**Exercise description:**
Please print the whole of the listing that follows exactly.

**Input data:**
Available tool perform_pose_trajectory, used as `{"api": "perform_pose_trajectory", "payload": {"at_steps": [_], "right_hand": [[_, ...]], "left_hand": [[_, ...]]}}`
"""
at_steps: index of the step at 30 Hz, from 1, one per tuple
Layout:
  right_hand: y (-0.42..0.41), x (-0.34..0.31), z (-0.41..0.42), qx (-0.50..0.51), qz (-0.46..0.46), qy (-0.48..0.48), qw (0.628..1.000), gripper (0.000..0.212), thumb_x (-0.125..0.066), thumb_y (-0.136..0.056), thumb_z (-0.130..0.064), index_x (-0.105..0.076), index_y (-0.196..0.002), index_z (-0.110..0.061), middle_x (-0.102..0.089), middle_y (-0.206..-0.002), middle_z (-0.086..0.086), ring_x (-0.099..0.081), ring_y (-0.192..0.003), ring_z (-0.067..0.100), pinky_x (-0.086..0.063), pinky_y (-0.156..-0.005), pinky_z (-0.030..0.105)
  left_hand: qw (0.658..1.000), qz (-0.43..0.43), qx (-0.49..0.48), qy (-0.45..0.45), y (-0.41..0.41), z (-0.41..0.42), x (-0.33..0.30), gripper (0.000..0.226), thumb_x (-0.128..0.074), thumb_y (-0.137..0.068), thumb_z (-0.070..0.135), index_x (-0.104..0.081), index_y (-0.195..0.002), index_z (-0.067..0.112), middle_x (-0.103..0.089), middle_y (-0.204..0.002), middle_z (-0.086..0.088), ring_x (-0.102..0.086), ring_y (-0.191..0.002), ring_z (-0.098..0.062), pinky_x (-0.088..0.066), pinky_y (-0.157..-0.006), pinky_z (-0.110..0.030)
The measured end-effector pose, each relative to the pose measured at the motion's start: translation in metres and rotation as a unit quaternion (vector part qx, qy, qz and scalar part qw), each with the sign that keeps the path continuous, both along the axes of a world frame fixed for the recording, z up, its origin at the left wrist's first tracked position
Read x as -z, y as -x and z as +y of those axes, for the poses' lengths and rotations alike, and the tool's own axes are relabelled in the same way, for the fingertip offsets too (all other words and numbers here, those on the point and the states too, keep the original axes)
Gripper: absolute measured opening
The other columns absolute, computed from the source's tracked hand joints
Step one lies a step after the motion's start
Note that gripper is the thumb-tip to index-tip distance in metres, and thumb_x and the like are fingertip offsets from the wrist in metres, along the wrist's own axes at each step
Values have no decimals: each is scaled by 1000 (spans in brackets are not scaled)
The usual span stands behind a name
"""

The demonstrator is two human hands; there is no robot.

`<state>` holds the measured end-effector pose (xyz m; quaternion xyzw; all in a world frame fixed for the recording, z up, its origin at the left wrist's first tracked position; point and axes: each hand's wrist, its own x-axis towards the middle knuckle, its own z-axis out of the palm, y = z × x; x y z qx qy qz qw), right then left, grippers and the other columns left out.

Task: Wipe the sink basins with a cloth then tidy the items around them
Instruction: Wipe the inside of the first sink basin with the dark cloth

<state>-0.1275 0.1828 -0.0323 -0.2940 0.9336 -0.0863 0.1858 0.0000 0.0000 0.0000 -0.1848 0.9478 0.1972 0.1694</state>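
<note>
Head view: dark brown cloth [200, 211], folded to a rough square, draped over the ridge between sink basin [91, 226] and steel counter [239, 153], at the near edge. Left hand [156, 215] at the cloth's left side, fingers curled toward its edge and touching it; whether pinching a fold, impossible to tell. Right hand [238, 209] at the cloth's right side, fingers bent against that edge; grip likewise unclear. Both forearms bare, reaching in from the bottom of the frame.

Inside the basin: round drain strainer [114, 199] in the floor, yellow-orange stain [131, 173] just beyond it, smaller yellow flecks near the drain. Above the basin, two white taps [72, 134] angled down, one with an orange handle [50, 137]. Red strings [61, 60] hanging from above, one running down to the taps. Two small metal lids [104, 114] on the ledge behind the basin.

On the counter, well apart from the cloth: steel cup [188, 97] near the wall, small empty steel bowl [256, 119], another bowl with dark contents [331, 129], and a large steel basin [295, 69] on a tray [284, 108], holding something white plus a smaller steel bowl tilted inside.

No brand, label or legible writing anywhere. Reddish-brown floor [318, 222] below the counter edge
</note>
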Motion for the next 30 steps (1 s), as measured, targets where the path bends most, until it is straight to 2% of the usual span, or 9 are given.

**Task response:**
Available tool perform_pose_trajectory, used as `{"api": "perform_pose_trajectory", "payload": {"at_steps": [_], "right_hand": [[_, ...]], "left_hand": [[_, ...]]}}`
"""
at_steps: index of the step at 30 Hz, from 1, one per tuple
Layout:
  right_hand: y (-0.42..0.41), x (-0.34..0.31), z (-0.41..0.42), qx (-0.50..0.51), qz (-0.46..0.46), qy (-0.48..0.48), qw (0.628..1.000), gripper (0.000..0.212), thumb_x (-0.125..0.066), thumb_y (-0.136..0.056), thumb_z (-0.130..0.064), index_x (-0.105..0.076), index_y (-0.196..0.002), index_z (-0.110..0.061), middle_x (-0.102..0.089), middle_y (-0.206..-0.002), middle_z (-0.086..0.086), ring_x (-0.099..0.081), ring_y (-0.192..0.003), ring_z (-0.067..0.100), pinky_x (-0.086..0.063), pinky_y (-0.156..-0.005), pinky_z (-0.030..0.105)
  left_hand: qw (0.658..1.000), qz (-0.43..0.43), qx (-0.49..0.48), qy (-0.45..0.45), y (-0.41..0.41), z (-0.41..0.42), x (-0.33..0.30), gripper (0.000..0.226), thumb_x (-0.128..0.074), thumb_y (-0.137..0.068), thumb_z (-0.070..0.135), index_x (-0.104..0.081), index_y (-0.195..0.002), index_z (-0.067..0.112), middle_x (-0.103..0.089), middle_y (-0.204..0.002), middle_z (-0.086..0.088), ring_x (-0.102..0.086), ring_y (-0.191..0.002), ring_z (-0.098..0.062), pinky_x (-0.088..0.066), pinky_y (-0.157..-0.006), pinky_z (-0.110..0.030)
The measured end-effector pose, each relative to the pose measured at the motion's start: translation in metres and rotation as a unit quaternion (vector part qx, qy, qz and scalar part qw), each with the sign that keeps the path continuous, both along the axes of a world frame fixed for the recording, z up, its origin at the left wrist's first tracked position
Read x as -z, y as -x and z as +y of those axes, for the poses' lengths and rotations alike, and the tool's own axes are relabelled in the same way, for the fingertip offsets too (all other words and numbers here, those on the point and the states too, keep the original axes)
Gripper: absolute measured opening
The other columns absolute, computed from the source's tracked hand joints
Step one lies a step after the motion's start
Note that gripper is the thumb-tip to index-tip distance in metres, and thumb_x and the like are fingertip offsets from the wrist in metres, along the wrist's own axes at each step
Values have no decimals: each is scaled by 1000 (spans in brackets are not scaled)
The usual span stands behind a name
"""

The demonstrator is two human hands; there is no robot.

`<state>` holds the measured end-effector pose (xyz m; quaternion xyzw; all in a world frame fixed for the recording, z up, its origin at the left wrist's first tracked position; point and axes: each hand's wrist, its own x-axis towards the middle knuckle, its own z-axis out of the palm, y = z × x; x y z qx qy qz qw), right then left, grippers and the other columns left out.

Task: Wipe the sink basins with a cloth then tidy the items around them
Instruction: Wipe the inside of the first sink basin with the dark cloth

<state>-0.1275 0.1828 -0.0323 -0.2940 0.9336 -0.0863 0.1858 0.0000 0.0000 0.0000 -0.1848 0.9478 0.1972 0.1694</state>
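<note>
Head view: dark brown cloth [200, 211], folded to a rough square, draped over the ridge between sink basin [91, 226] and steel counter [239, 153], at the near edge. Left hand [156, 215] at the cloth's left side, fingers curled toward its edge and touching it; whether pinching a fold, impossible to tell. Right hand [238, 209] at the cloth's right side, fingers bent against that edge; grip likewise unclear. Both forearms bare, reaching in from the bottom of the frame.

Inside the basin: round drain strainer [114, 199] in the floor, yellow-orange stain [131, 173] just beyond it, smaller yellow flecks near the drain. Above the basin, two white taps [72, 134] angled down, one with an orange handle [50, 137]. Red strings [61, 60] hanging from above, one running down to the taps. Two small metal lids [104, 114] on the ledge behind the basin.

On the counter, well apart from the cloth: steel cup [188, 97] near the wall, small empty steel bowl [256, 119], another bowl with dark contents [331, 129], and a large steel basin [295, 69] on a tray [284, 108], holding something white plus a smaller steel bowl tilted inside.

No brand, label or legible writing anywhere. Reddish-brown floor [318, 222] below the counter edge
</note>
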Motion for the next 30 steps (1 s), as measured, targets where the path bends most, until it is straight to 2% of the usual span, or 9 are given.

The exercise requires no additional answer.